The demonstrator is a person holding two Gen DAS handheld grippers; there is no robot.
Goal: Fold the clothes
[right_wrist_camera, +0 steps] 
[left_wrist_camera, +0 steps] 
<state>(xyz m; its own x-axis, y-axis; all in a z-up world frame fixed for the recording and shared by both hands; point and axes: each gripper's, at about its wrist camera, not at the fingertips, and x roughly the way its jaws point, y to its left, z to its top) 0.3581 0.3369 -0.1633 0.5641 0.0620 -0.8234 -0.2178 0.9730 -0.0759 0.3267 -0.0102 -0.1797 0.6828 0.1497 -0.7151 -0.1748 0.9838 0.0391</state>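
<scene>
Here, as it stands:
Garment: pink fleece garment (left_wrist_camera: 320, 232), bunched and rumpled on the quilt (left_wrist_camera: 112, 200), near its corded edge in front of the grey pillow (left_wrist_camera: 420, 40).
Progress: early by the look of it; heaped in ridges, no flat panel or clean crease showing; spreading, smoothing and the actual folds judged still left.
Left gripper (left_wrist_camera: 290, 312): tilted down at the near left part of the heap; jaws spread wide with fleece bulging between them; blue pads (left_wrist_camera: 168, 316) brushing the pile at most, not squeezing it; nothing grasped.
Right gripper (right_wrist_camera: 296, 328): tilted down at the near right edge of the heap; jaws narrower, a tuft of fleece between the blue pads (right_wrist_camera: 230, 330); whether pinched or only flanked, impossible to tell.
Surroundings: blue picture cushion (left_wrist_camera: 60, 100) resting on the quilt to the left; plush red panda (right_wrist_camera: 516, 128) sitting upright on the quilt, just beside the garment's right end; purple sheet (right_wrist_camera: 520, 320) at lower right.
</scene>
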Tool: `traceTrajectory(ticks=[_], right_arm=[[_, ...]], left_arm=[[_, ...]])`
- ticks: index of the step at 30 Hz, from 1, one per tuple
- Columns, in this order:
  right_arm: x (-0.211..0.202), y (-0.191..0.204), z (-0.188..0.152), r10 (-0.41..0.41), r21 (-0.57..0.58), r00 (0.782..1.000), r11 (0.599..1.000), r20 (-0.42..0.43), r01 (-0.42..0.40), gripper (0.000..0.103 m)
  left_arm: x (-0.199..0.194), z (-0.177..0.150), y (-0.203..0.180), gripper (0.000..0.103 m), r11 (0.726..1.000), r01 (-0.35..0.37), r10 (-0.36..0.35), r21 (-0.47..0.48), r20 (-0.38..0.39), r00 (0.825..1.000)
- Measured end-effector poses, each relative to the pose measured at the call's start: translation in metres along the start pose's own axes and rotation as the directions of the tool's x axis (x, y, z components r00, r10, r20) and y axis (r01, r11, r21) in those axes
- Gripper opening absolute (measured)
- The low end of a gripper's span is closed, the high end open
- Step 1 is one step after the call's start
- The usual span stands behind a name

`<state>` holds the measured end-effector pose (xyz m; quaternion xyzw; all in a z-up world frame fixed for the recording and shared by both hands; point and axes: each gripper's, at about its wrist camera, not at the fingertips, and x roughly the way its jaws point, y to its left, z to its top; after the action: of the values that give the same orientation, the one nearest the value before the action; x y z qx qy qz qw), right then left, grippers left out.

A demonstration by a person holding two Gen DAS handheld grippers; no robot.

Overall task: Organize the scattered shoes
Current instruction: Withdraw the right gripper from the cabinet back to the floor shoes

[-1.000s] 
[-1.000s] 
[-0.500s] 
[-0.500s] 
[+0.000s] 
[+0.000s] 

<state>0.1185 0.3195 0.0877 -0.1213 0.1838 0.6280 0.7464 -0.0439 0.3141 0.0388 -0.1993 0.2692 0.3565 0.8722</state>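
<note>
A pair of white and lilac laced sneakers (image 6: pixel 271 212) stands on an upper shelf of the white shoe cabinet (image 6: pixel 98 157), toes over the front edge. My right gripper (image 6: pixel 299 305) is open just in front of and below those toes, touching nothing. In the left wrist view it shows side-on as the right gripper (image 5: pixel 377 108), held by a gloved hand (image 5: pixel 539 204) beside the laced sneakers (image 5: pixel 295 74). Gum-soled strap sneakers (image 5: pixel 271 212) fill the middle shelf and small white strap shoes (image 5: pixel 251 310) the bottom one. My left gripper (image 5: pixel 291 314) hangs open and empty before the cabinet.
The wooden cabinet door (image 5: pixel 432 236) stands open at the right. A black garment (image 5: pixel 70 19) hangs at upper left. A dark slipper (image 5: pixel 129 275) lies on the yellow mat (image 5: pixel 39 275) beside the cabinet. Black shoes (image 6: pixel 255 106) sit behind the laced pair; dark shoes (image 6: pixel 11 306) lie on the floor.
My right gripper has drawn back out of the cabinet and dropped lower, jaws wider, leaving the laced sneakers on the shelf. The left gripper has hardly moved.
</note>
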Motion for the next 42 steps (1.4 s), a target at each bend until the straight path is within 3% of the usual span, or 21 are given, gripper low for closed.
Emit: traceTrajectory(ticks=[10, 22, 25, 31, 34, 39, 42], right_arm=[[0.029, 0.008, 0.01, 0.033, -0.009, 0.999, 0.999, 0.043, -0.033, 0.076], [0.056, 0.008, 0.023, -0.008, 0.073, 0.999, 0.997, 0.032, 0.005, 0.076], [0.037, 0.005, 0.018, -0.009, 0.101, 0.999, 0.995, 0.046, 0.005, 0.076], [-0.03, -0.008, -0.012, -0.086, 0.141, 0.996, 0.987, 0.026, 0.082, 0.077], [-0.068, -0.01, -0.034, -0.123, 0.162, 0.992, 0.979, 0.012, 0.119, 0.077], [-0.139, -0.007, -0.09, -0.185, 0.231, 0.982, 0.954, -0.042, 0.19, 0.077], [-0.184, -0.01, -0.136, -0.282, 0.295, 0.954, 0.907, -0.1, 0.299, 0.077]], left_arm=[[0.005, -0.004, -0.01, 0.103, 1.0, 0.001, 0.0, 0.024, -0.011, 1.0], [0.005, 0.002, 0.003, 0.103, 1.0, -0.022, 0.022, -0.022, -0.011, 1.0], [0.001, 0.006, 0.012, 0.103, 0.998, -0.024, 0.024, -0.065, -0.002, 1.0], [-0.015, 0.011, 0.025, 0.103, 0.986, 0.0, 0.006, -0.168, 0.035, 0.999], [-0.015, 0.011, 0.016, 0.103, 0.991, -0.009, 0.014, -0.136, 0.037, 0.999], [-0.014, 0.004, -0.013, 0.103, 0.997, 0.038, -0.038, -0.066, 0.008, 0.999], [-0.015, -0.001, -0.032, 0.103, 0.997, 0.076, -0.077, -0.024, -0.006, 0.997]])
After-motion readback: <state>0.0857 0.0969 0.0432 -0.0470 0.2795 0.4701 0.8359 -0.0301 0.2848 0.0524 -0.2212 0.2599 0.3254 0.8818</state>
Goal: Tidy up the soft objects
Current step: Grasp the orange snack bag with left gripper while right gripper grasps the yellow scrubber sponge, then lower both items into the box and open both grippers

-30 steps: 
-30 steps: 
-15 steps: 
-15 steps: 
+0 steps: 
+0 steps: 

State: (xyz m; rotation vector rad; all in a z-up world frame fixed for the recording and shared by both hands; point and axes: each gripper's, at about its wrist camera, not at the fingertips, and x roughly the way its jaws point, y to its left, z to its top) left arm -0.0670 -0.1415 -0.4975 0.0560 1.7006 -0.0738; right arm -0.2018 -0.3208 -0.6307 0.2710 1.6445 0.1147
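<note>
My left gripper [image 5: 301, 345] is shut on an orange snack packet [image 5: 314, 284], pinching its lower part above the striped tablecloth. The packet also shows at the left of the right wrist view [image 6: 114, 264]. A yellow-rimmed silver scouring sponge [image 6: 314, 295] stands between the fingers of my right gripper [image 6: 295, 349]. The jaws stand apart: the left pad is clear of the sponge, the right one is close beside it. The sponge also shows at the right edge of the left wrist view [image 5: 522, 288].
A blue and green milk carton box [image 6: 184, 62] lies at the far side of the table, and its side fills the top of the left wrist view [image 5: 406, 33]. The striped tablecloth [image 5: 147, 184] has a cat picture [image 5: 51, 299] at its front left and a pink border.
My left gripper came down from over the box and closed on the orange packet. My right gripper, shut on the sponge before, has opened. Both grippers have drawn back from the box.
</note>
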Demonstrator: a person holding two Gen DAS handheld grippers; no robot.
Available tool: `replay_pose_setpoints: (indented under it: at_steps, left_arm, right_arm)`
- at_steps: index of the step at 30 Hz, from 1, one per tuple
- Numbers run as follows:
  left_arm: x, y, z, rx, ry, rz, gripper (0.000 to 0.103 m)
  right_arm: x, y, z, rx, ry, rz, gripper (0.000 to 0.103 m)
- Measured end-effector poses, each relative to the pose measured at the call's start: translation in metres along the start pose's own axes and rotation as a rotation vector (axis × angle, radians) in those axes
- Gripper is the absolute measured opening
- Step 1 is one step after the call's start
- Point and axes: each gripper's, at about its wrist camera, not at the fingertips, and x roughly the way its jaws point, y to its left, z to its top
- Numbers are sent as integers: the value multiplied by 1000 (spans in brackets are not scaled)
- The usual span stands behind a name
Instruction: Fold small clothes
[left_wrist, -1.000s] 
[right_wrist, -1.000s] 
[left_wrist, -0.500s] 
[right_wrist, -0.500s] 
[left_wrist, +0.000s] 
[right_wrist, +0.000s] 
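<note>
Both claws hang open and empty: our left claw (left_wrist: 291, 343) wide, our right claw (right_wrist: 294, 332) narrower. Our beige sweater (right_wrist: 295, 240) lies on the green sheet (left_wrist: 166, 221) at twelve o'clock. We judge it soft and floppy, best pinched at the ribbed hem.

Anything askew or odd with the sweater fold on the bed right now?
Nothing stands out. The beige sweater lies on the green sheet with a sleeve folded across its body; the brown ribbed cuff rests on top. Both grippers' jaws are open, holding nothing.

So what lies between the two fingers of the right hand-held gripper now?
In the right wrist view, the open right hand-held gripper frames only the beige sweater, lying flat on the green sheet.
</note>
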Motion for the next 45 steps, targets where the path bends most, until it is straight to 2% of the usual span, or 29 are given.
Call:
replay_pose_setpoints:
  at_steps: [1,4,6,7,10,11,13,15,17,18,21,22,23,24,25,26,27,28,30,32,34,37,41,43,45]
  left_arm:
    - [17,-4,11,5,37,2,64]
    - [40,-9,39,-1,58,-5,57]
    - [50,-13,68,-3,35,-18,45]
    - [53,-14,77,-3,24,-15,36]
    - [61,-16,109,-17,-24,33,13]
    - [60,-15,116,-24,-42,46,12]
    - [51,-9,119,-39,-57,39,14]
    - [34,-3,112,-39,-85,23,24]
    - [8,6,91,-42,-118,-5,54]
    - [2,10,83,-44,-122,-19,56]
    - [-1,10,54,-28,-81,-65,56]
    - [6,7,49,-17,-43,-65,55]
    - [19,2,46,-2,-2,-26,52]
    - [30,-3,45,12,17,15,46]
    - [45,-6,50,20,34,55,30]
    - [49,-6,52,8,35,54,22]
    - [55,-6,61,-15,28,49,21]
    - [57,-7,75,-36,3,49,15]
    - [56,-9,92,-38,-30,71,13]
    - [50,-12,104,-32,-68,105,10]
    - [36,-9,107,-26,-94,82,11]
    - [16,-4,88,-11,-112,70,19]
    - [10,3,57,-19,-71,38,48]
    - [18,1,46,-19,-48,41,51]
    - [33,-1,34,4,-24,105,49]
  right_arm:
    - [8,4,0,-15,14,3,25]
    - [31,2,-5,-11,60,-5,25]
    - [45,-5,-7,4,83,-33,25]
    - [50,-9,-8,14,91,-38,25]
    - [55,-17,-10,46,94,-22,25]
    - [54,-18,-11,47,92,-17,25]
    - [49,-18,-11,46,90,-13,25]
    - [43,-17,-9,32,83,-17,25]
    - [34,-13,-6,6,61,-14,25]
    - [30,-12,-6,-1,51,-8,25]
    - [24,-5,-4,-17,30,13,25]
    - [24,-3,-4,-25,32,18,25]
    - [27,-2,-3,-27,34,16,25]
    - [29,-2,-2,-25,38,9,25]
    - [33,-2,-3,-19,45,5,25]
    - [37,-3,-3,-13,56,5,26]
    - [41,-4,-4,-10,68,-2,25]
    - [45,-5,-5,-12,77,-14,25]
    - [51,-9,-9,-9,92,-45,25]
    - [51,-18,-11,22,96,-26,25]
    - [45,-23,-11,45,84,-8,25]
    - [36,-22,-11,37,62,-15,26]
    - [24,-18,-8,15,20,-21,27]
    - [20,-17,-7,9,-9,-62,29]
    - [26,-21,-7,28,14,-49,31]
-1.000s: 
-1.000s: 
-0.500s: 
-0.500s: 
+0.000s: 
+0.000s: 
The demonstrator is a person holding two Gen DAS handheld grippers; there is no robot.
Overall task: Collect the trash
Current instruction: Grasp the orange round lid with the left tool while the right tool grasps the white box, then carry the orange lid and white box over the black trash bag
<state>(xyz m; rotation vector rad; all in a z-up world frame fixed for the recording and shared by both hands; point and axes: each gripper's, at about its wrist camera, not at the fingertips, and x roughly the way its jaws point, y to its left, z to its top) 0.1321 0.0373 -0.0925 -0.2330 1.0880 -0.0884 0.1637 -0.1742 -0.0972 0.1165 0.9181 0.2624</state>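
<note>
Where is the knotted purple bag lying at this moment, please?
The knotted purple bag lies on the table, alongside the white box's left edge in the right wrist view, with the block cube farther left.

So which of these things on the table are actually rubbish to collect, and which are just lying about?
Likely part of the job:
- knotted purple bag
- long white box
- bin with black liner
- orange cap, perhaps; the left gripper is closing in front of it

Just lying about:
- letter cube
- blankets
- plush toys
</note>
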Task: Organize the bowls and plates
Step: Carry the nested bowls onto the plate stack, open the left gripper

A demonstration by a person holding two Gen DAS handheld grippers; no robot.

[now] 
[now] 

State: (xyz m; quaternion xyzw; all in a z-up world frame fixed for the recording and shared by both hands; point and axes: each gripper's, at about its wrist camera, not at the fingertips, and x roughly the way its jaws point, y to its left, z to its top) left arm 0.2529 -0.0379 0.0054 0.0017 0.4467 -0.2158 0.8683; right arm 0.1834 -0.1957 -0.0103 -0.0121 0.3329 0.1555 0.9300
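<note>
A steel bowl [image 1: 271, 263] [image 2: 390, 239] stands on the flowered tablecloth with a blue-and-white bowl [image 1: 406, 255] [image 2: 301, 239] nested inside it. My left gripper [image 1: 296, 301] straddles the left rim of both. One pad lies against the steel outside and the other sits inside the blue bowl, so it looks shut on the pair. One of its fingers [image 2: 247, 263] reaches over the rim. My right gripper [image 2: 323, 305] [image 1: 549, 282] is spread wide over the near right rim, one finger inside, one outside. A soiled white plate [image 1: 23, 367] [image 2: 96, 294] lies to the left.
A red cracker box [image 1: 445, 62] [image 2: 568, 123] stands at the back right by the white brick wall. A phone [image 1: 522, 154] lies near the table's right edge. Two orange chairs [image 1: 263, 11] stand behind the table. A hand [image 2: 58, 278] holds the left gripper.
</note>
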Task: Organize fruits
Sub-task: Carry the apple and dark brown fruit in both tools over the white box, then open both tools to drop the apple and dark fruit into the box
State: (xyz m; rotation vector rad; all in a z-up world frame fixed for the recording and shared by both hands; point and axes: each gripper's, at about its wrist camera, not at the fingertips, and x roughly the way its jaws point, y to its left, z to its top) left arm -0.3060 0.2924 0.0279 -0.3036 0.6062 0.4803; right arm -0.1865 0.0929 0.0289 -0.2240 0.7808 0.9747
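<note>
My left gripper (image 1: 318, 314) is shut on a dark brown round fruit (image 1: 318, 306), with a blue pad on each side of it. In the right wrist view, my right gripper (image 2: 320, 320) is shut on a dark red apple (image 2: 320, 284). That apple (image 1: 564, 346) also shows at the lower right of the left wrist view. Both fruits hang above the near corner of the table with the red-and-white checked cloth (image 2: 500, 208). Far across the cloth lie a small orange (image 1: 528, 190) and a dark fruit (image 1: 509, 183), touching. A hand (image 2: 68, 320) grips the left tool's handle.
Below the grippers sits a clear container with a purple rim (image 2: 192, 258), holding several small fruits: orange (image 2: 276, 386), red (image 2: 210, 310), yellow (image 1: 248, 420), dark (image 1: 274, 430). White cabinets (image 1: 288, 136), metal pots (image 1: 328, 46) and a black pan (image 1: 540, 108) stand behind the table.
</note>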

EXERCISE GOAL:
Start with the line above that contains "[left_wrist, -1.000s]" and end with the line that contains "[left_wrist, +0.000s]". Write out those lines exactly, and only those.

ANSWER BELOW:
[left_wrist, -1.000s] 
[right_wrist, -1.000s] 
[left_wrist, -0.500s] 
[right_wrist, -0.500s] 
[left_wrist, +0.000s] 

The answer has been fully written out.